Work request => Repeat everything in the listing below. Keep each line exact.

Dataset entries =>
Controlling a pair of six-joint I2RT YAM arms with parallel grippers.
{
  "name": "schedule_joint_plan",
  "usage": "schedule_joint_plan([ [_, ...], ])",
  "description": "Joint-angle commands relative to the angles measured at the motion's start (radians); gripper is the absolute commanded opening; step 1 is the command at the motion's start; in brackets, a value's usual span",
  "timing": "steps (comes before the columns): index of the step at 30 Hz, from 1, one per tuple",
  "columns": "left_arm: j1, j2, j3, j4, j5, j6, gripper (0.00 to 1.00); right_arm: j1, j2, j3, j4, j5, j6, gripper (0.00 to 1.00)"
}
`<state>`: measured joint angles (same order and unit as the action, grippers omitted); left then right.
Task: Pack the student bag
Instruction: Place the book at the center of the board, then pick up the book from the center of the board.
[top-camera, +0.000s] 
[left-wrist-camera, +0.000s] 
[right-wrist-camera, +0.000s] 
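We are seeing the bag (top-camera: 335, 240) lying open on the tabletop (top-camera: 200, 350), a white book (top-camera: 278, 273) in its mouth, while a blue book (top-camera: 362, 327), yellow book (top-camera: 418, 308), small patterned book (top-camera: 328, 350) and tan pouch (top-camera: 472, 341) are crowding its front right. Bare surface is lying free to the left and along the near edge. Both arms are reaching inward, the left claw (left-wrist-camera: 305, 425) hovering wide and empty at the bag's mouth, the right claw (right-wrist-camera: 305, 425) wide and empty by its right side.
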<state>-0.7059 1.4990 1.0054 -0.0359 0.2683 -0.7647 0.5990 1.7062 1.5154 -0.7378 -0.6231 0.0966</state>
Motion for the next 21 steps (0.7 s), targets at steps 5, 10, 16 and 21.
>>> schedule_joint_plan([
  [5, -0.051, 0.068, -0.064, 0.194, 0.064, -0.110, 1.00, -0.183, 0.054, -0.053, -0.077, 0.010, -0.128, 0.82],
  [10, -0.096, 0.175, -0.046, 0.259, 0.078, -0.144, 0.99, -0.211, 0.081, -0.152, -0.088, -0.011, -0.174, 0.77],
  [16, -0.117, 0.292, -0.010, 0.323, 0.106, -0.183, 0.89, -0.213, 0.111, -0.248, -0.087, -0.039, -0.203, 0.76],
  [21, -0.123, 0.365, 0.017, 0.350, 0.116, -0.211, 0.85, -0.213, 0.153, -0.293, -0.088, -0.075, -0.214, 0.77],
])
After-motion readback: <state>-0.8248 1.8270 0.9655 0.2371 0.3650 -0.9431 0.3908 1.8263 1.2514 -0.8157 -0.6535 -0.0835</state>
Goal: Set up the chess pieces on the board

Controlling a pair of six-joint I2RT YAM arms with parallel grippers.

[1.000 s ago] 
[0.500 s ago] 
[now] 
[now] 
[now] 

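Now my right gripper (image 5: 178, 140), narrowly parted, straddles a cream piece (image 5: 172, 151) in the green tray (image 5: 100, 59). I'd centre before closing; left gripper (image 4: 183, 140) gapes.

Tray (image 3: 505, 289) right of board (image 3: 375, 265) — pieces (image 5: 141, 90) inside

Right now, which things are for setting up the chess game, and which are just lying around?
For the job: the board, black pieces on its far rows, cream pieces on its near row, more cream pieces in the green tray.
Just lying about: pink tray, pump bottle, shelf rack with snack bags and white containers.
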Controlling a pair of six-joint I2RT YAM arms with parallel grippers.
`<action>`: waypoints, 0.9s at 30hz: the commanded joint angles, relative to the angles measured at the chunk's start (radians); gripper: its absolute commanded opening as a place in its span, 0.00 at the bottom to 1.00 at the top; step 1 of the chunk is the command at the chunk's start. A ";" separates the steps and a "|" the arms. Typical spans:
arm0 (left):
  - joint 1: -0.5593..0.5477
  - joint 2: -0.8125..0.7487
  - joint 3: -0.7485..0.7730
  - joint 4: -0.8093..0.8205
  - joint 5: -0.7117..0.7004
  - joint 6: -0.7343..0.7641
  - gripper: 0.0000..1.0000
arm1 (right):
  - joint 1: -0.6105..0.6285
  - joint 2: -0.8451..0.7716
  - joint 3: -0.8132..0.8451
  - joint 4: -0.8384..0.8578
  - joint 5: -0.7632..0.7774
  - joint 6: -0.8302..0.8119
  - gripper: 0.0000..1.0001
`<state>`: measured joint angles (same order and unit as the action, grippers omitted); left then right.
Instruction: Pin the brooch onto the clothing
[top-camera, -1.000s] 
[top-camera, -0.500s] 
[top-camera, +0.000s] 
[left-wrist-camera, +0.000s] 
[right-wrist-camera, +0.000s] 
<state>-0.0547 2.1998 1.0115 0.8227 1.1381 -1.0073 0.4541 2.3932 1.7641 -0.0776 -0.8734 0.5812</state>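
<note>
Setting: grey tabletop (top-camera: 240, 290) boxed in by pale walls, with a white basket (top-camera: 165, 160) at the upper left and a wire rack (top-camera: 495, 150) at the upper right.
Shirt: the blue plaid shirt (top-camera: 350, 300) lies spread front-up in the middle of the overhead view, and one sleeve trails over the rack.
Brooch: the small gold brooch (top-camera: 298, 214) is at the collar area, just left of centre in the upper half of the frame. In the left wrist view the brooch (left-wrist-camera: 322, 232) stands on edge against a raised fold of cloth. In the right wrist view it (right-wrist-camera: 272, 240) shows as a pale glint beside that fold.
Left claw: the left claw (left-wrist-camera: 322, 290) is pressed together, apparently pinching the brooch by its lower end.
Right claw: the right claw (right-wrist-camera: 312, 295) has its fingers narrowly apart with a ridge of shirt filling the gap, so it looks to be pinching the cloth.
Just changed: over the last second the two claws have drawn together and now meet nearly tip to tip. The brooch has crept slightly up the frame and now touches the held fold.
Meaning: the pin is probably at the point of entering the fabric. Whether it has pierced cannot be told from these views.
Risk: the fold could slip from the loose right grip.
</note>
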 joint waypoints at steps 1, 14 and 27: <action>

Exercise response =>
Controlling a pair of six-joint I2RT YAM arms with parallel grippers.
{
  "name": "schedule_joint_plan",
  "usage": "schedule_joint_plan([ [_, ...], ])",
  "description": "Joint-angle commands relative to the angles measured at the motion's start (radians); gripper is the absolute commanded opening; step 1 is the command at the motion's start; in brackets, a value's usual span",
  "timing": "steps (comes before the columns): index of the step at 30 Hz, from 1, one per tuple",
  "columns": "left_arm: j1, j2, j3, j4, j5, j6, gripper (0.00 to 1.00); right_arm: j1, j2, j3, j4, j5, j6, gripper (0.00 to 1.00)"
}
`<state>`: measured joint angles (same order and unit as the action, grippers omitted); left then right.
Task: Pack the student bag
Instruction: Place the book at the center of the board, then pick up the book from the center of the board.
[top-camera, +0.000s] 
[left-wrist-camera, +0.000s] 
[right-wrist-camera, +0.000s] 
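We are seeing the bag (top-camera: 335, 240) lying open on the tabletop (top-camera: 200, 350), a white book (top-camera: 278, 273) in its mouth, while a blue book (top-camera: 362, 327), yellow book (top-camera: 418, 308), small patterned book (top-camera: 328, 350) and tan pouch (top-camera: 472, 341) are crowding its front right. Bare surface is lying free to the left and along the near edge. Both arms are reaching inward, the left claw (left-wrist-camera: 305, 425) hovering wide and empty at the bag's mouth, the right claw (right-wrist-camera: 305, 425) wide and empty by its right side.
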<state>-0.7059 1.4990 1.0054 -0.0359 0.2683 -0.7647 0.5990 1.7062 1.5154 -0.7378 -0.6231 0.0966</state>
Motion for the next 21 steps (0.7 s), targets at steps 5, 10, 16 and 21.
>>> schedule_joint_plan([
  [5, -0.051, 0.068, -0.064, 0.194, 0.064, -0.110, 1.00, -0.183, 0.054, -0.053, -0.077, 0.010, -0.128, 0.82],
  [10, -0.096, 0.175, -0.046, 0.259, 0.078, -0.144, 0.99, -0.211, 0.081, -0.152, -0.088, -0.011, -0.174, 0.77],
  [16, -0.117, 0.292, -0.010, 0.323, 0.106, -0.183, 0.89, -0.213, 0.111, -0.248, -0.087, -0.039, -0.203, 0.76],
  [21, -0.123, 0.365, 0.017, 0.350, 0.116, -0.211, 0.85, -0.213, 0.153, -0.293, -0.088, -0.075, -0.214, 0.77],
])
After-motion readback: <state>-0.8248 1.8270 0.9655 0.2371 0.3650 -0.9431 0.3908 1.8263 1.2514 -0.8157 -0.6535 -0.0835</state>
Goal: Set up the chess pieces on the board

Controlling a pair of six-joint I2RT YAM arms with parallel grippers.

[1.000 s ago] 
[0.500 s ago] 
[now] 
[now] 
[now] 

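Now my right gripper (image 5: 178, 140), narrowly parted, straddles a cream piece (image 5: 172, 151) in the green tray (image 5: 100, 59). I'd centre before closing; left gripper (image 4: 183, 140) gapes.

Tray (image 3: 505, 289) right of board (image 3: 375, 265) — pieces (image 5: 141, 90) inside

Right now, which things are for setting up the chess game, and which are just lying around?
For the job: the board, black pieces on its far rows, cream pieces on its near row, more cream pieces in the green tray.
Just lying about: pink tray, pump bottle, shelf rack with snack bags and white containers.
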Controlling a pair of six-joint I2RT YAM arms with parallel grippers.
`<action>`: waypoints, 0.9s at 30hz: the commanded joint angles, relative to the angles measured at the chunk's start (radians); gripper: its absolute commanded opening as a place in its span, 0.00 at the bottom to 1.00 at the top; step 1 of the chunk is the command at the chunk's start. A ";" separates the steps and a "|" the arms. Typical spans:
arm0 (left):
  - joint 1: -0.5593..0.5477
  - joint 2: -0.8125..0.7487
  - joint 3: -0.7485..0.7730
  - joint 4: -0.8093..0.8205
  - joint 5: -0.7117..0.7004
  - joint 6: -0.7343..0.7641
  - gripper: 0.0000..1.0000
arm1 (right):
  - joint 1: -0.6105..0.6285
  - joint 2: -0.8451..0.7716
  - joint 3: -0.8132..0.8451
  - joint 4: -0.8384..0.8578
  - joint 5: -0.7632..0.7774
  - joint 6: -0.8302..0.8119
  - gripper: 0.0000..1.0001
`<state>`: measured joint angles (same order and unit as the action, grippers omitted); left then right.
Instruction: Pin the brooch onto the clothing
[top-camera, -1.000s] 
[top-camera, -0.500s] 
[top-camera, +0.000s] 
[left-wrist-camera, +0.000s] 
[right-wrist-camera, +0.000s] 
<state>-0.0547 2.1998 1.0115 0.8227 1.1381 -1.0073 0.4541 2.3932 1.7641 -0.0776 -0.8734 0.5812</state>
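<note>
Setting: grey tabletop (top-camera: 240, 290) boxed in by pale walls, with a white basket (top-camera: 165, 160) at the upper left and a wire rack (top-camera: 495, 150) at the upper right.
Shirt: the blue plaid shirt (top-camera: 350, 300) lies spread front-up in the middle of the overhead view, and one sleeve trails over the rack.
Brooch: the small gold brooch (top-camera: 298, 214) is at the collar area, just left of centre in the upper half of the frame. In the left wrist view the brooch (left-wrist-camera: 322, 232) stands on edge against a raised fold of cloth. In the right wrist view it (right-wrist-camera: 272, 240) shows as a pale glint beside that fold.
Left claw: the left claw (left-wrist-camera: 322, 290) is pressed together, apparently pinching the brooch by its lower end.
Right claw: the right claw (right-wrist-camera: 312, 295) has its fingers narrowly apart with a ridge of shirt filling the gap, so it looks to be pinching the cloth.
Just changed: over the last second the two claws have drawn together and now meet nearly tip to tip. The brooch has crept slightly up the frame and now touches the held fold.
Meaning: the pin is probably at the point of entering the fabric. Whether it has pierced cannot be told from these views.
Risk: the fold could slip from the loose right grip.
</note>
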 joint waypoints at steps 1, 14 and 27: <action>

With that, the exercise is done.